Críticas:
Scholarly but at ease with a Hollywood aside or period slang... Providing a nearly complete chronicle and casting unifying light on an unexplored era in film. Kirkus Reviews Pre-Code Hollywood is a delight-a text as witty and lively as the dialogue to be found in most of the pre-Code films under discussion. Filmfax Doherty keenly grasps the paradox at the heart of Hollywood censorship in the studio era.. -- Clayton Koppes American Historical Review A pleasure to read. Where film criticism often seems doomed to crush the power and the immediacy of the moving image under the weight of theoretical abstraction and protracted analysis, Doherty's prose is swift, vivid and energetic, much like the films that he addresses here. -- Jeffrey Geiger American Studies Pre-Code Hollywood is not only fun to read, it's instructive-a valuable, organized dip into a narrow slice of Hollywood history. -- Robert Gottlieb The New York Times Book Review Pre-Code Hollywood is not just a valuable exercise in film scholarship but also a fascinating cultural history of America in crisis.

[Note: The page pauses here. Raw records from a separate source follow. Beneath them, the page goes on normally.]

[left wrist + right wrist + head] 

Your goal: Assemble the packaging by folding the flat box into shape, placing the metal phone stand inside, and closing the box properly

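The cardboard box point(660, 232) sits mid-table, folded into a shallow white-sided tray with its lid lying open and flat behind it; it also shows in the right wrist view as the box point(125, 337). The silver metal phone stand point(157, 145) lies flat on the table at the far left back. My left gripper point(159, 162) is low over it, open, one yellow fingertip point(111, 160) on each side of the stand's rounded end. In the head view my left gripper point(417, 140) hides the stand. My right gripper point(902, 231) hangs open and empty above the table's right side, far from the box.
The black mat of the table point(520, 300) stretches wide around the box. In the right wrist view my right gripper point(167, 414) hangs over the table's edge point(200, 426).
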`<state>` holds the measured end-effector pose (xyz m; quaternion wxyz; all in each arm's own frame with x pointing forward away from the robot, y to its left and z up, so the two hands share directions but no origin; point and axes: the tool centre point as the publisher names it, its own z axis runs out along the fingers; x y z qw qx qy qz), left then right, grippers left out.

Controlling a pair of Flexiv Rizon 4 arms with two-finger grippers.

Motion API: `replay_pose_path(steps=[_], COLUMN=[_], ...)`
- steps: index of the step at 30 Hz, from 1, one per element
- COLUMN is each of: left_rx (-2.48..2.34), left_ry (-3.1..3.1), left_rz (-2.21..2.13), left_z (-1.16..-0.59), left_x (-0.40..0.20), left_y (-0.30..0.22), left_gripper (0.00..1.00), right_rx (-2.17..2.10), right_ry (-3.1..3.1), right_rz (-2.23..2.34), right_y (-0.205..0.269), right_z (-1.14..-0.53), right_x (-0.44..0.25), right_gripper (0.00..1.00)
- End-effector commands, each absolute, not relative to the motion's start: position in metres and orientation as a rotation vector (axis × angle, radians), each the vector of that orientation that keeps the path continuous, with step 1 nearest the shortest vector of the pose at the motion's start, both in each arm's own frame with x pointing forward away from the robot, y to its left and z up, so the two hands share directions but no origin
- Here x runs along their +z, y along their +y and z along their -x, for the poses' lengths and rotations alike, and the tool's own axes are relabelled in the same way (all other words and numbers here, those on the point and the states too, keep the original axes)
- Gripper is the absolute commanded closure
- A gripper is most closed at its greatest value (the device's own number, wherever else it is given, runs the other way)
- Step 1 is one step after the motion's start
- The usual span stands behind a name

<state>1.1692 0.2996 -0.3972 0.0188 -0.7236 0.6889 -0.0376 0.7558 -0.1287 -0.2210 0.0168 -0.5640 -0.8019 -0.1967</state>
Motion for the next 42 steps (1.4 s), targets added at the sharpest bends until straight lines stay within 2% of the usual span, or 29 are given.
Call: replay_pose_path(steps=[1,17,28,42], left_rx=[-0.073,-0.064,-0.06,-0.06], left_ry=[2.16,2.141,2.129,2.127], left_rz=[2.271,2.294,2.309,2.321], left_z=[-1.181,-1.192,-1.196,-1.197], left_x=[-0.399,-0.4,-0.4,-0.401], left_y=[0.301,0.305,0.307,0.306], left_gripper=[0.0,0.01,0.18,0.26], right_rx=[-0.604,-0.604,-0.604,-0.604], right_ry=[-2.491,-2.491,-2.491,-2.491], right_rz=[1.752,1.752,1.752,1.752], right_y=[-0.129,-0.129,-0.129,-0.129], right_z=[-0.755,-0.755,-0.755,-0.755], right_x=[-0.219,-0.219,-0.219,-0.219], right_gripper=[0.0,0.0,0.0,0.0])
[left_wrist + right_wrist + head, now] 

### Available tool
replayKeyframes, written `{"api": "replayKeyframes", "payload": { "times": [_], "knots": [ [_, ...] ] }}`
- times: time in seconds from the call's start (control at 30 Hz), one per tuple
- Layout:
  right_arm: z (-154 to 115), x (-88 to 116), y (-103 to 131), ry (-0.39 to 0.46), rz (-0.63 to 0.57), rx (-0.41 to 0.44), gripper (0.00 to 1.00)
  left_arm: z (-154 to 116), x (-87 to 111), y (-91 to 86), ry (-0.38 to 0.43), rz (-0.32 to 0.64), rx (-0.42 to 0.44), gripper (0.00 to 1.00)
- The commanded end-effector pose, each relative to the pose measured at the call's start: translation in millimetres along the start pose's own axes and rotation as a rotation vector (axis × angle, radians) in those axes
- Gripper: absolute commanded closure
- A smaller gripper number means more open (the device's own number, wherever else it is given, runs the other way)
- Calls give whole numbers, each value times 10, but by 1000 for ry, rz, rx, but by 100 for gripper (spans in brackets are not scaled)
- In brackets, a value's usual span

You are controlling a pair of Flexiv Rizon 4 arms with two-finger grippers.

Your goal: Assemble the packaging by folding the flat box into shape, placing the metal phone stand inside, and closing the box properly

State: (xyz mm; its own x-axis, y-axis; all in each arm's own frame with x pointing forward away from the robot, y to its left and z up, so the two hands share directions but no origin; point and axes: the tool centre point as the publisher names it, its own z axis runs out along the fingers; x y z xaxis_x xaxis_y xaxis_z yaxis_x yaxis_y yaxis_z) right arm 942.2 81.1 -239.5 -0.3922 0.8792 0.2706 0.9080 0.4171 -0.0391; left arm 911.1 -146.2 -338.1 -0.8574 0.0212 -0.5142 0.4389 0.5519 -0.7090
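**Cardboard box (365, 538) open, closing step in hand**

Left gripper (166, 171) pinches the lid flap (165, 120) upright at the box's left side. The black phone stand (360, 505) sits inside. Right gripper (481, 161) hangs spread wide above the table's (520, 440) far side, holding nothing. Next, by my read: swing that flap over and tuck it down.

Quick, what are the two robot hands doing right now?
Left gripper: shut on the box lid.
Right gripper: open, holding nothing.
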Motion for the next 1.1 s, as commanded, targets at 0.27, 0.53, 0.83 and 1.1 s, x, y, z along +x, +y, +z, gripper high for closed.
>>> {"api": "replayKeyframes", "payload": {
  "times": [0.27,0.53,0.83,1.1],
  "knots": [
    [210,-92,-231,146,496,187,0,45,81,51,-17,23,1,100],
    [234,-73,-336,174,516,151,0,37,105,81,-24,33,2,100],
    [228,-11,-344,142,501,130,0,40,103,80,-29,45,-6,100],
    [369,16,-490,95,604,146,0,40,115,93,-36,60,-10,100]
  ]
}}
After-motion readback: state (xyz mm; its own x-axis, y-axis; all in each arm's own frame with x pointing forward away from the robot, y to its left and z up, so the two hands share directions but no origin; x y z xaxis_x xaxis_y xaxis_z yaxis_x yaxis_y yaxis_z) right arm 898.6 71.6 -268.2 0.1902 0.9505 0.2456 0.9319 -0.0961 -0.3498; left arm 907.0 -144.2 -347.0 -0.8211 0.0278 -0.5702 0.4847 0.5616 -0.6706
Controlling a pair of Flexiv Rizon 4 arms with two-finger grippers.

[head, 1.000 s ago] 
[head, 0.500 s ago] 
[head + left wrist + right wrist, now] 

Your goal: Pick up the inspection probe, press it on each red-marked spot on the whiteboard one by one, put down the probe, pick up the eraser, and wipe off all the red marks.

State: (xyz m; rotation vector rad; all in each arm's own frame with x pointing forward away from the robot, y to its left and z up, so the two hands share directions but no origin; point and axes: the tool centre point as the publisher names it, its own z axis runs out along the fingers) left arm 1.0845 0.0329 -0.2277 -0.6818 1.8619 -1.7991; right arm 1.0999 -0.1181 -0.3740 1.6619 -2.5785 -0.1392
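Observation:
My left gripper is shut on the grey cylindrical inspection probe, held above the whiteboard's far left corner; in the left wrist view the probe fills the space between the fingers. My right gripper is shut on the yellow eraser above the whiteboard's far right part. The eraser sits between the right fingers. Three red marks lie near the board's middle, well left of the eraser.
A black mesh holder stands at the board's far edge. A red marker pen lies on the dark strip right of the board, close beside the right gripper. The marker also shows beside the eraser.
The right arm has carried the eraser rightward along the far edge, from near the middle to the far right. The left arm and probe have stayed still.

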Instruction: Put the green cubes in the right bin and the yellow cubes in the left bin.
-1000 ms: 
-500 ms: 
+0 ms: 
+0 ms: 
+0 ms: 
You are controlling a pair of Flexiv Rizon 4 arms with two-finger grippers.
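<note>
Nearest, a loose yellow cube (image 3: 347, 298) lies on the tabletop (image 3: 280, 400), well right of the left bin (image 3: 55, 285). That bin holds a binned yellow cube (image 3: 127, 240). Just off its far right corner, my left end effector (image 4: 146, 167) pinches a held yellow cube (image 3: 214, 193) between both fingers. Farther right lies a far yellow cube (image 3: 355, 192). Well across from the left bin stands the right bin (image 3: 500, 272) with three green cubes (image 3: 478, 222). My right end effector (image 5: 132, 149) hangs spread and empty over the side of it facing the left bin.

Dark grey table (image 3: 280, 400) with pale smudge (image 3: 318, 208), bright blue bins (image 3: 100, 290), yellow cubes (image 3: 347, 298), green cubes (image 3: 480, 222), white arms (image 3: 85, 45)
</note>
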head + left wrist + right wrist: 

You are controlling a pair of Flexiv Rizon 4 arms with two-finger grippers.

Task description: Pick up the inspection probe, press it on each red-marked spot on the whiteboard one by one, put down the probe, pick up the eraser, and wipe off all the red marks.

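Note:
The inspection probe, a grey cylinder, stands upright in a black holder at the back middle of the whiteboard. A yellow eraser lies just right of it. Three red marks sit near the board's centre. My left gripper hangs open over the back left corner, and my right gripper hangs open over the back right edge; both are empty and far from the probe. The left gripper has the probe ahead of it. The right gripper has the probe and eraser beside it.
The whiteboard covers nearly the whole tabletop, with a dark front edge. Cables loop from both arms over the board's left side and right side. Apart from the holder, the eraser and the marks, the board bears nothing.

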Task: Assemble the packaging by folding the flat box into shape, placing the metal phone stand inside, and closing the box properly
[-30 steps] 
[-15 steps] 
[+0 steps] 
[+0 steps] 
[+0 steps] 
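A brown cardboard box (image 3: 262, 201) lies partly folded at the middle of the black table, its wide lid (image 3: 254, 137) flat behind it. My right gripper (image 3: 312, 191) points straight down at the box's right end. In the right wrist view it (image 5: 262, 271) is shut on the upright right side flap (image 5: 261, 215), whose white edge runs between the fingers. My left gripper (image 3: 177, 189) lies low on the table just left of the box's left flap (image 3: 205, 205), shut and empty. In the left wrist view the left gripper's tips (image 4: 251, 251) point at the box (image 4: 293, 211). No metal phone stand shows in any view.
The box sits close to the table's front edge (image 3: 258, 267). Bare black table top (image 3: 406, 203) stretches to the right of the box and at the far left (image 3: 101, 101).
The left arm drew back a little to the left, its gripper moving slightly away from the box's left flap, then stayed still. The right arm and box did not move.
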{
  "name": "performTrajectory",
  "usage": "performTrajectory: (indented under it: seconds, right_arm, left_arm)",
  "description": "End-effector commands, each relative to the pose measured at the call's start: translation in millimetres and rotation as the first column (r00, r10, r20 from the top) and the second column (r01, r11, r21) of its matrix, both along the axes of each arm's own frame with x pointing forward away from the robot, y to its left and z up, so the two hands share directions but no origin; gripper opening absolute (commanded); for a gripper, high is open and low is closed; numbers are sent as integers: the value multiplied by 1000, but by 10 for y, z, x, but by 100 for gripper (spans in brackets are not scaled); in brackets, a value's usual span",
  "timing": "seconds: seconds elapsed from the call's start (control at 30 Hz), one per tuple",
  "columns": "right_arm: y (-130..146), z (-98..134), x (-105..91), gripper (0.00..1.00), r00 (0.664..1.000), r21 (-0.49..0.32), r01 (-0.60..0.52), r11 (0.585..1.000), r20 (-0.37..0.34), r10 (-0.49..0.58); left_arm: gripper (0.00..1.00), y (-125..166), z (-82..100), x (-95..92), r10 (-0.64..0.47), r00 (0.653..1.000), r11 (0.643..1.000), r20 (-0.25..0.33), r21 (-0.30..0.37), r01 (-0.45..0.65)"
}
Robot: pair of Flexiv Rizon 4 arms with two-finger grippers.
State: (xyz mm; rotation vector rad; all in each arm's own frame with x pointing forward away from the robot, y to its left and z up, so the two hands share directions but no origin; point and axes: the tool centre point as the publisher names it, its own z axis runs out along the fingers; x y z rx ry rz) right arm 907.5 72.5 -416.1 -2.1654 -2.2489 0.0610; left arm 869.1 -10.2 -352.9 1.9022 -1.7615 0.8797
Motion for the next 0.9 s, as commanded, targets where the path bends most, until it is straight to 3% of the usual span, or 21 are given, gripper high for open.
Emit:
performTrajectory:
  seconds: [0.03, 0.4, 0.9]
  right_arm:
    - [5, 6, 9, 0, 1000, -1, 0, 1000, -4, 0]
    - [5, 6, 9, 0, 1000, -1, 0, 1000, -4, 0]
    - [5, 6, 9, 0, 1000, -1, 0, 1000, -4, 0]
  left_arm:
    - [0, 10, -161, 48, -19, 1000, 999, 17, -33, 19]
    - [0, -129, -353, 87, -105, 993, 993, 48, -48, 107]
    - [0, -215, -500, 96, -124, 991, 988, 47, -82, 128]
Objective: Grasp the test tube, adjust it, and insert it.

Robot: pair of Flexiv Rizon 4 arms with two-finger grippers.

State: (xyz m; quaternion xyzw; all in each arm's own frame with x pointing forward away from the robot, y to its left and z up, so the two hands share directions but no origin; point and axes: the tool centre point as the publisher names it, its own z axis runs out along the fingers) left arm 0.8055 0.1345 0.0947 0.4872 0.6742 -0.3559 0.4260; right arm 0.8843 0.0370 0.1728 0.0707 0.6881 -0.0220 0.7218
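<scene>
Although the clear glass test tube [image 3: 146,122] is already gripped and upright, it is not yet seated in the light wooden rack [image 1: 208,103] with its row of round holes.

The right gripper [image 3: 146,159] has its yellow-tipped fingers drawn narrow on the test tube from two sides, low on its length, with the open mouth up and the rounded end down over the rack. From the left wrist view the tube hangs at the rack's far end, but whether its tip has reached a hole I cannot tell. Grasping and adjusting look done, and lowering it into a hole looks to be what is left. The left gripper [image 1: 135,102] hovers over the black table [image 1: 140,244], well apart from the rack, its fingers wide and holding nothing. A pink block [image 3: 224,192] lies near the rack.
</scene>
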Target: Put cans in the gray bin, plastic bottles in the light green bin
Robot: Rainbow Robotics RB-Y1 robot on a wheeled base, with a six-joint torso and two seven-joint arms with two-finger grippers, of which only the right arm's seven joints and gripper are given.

Doherty's discussion of Roosevelt's notorious manipulation of the mass media is itself worth the price of the book. -- Peter Kurth Salon.com Looks to become the standard work on this decidedly nonstandard age. -- Kenneth Turan Los Angeles Times Excellent... Thomas Doherty's Pre-Code Hollywood cogently examines the [Pre-Code] pictures and their political impact. -- Richard Corliss Time A detailed and fascinating study. -- J. Hoberman The New York TImes This is a fascinating, in-depth look at an overlooked Hollywood era. Doherty re-creates the horse-trading over censorship and the social tensions and casual racism of a young industry... Highly recommended. Library Journal
Reseña del editor:
Pre-Code Hollywood explores the fascinating period in American motion picture history from 1930 to 1934 when the commandments of the Production Code Administration were violated with impunity in a series of wildly unconventional films-a time when censorship was lax and Hollywood made the most of it. Though more unbridled, salacious, subversive, and just plain bizarre than what came afterwards, the films of the period do indeed have the look of Hollywood cinema-but the moral terrain is so off-kilter that they seem imported from a parallel universe. In a sense, Doherty avers, the films of pre-Code Hollywood are from another universe. They lay bare what Hollywood under the Production Code attempted to cover up and push offscreen: sexual liaisons unsanctified by the laws of God or man, marriage ridiculed and redefined, ethnic lines crossed and racial barriers ignored, economic injustice exposed and political corruption assumed, vice unpunished and virtue unrewarded-in sum, pretty much the raw stuff of American culture, unvarnished and unveiled. No other book has yet sought to interpret the films and film-related meanings of the pre-Code era-what defined the period, why it ended, and what its relationship was to the country as a whole during the darkest years of the Great Depression...and afterward.